Assignment ▸
Begin at the line below that has "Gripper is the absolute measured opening" and stop after the line that has "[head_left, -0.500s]". Please restate only those lines, word for word.
=-=-=-=-=
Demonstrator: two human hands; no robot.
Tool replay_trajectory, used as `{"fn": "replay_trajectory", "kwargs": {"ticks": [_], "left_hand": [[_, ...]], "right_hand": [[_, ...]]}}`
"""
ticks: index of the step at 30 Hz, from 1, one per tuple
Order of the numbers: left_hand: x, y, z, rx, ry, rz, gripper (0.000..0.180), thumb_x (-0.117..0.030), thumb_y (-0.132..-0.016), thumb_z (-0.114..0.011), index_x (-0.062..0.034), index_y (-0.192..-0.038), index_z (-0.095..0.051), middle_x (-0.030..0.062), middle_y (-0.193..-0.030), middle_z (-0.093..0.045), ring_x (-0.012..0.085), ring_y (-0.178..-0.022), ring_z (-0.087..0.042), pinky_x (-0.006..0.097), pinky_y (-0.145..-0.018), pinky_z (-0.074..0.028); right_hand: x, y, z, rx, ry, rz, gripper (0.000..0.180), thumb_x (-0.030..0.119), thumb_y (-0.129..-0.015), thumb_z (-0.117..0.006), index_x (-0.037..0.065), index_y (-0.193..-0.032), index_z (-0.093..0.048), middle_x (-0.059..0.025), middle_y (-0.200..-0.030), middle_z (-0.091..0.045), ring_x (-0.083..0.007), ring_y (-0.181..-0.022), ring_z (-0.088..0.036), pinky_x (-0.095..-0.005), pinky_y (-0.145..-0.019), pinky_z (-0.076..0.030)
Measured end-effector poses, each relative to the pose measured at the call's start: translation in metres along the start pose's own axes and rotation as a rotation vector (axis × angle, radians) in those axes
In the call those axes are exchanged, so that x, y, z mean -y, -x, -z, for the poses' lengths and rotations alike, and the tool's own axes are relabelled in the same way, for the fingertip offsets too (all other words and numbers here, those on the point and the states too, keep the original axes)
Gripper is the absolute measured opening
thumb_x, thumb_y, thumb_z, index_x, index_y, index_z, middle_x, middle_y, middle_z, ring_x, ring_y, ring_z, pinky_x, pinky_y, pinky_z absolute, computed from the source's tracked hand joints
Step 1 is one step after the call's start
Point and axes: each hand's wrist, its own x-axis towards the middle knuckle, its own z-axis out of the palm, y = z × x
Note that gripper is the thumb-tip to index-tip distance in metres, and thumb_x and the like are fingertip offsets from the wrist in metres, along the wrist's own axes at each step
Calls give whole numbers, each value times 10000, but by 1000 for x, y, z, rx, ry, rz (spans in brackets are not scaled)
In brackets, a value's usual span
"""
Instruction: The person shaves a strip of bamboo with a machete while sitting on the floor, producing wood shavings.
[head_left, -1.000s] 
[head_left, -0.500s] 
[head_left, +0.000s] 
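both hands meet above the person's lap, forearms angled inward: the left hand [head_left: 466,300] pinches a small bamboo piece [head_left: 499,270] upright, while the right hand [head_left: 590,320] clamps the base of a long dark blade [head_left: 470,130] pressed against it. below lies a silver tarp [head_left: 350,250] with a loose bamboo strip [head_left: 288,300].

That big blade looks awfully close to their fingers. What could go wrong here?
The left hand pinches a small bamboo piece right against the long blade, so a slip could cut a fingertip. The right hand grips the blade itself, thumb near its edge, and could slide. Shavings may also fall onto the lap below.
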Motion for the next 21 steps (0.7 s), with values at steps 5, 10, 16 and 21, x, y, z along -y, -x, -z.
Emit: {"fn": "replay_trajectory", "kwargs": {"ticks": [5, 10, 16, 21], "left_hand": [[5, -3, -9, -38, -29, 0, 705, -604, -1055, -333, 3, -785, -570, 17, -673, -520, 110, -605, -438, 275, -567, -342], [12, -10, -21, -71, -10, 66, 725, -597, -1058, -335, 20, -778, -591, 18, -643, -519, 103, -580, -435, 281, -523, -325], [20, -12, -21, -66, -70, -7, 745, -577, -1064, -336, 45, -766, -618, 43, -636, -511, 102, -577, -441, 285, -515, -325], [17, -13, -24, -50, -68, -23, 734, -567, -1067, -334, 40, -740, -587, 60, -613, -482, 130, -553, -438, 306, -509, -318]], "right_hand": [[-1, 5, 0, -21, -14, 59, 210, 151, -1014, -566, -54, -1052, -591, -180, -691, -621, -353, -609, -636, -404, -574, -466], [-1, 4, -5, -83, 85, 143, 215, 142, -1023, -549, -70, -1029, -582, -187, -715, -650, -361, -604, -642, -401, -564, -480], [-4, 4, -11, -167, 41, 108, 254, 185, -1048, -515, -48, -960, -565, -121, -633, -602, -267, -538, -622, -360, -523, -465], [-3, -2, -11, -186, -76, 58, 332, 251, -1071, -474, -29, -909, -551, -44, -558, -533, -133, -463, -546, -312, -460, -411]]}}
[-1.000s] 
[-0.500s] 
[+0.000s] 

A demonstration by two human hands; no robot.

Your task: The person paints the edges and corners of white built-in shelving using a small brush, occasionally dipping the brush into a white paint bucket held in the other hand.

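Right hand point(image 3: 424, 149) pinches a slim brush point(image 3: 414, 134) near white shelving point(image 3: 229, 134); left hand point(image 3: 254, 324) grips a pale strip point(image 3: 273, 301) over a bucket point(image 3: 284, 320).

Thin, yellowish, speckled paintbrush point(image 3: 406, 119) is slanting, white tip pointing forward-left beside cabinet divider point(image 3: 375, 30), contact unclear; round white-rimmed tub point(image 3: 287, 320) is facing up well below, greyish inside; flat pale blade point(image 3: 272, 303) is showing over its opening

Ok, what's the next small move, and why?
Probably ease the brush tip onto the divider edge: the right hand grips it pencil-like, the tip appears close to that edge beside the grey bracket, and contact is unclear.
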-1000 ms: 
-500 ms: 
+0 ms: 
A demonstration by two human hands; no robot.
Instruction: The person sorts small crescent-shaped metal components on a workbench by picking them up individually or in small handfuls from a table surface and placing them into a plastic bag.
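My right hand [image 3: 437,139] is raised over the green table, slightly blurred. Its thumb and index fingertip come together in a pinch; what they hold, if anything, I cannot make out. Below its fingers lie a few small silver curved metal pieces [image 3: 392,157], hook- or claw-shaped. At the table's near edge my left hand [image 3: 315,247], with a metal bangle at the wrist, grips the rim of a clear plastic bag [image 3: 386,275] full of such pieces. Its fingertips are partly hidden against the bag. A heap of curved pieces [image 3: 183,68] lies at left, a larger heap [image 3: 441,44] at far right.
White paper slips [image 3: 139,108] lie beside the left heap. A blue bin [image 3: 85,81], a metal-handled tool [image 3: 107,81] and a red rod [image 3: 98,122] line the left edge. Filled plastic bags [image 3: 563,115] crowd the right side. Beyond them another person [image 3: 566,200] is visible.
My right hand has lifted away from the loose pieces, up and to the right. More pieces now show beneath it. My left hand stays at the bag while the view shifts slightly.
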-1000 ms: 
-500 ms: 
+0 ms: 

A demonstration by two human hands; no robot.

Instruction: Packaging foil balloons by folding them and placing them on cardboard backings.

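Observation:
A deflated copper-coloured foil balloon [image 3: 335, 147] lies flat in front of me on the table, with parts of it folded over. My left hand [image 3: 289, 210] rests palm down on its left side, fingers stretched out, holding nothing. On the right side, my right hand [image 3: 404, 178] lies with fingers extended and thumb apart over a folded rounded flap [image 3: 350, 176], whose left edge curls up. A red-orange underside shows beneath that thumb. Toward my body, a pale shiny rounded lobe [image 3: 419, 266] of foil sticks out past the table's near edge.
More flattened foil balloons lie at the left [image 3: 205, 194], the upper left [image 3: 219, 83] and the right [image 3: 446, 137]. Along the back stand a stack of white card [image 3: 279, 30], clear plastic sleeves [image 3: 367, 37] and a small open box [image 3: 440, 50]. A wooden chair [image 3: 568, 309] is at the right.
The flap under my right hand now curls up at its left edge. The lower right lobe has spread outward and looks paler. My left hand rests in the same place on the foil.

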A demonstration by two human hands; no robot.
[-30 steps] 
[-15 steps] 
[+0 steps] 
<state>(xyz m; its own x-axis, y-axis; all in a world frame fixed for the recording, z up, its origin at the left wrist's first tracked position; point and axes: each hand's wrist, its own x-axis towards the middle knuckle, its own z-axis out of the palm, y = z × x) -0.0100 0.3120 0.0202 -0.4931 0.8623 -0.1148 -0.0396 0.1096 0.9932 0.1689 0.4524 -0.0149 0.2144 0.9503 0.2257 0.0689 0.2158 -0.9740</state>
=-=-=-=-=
Result ▸
Gripper is the absolute measured opening
thumb_x, thumb_y, thumb_z, index_x, index_y, index_z, middle_x, middle_y, middle_z, ring_x, ring_y, ring_z, pinky_x, pinky_y, pinky_z absolute, computed from the source's tracked hand joints
Step 1 is one step after the call's start
Point and axes: each hand's wrist, its own x-axis towards the middle knuckle, its own z-axis out of the palm, y = z × x
Note that gripper is the thumb-tip to index-tip distance in metres, and thumb_x and the like are fingertip offsets from the wrist in metres, along the wrist's own axes at each step
Calls give whole numbers, each value times 10000, but by 1000 for x, y, z, rx, ry, rz (spans in brackets are not scaled)
In brackets, a value's usual span
"""
Instruction: The person shaves a strip of bamboo with a machete while sitting on the floor, producing wood shavings.
[head_left, -1.000s] 
[head_left, -0.500s] 

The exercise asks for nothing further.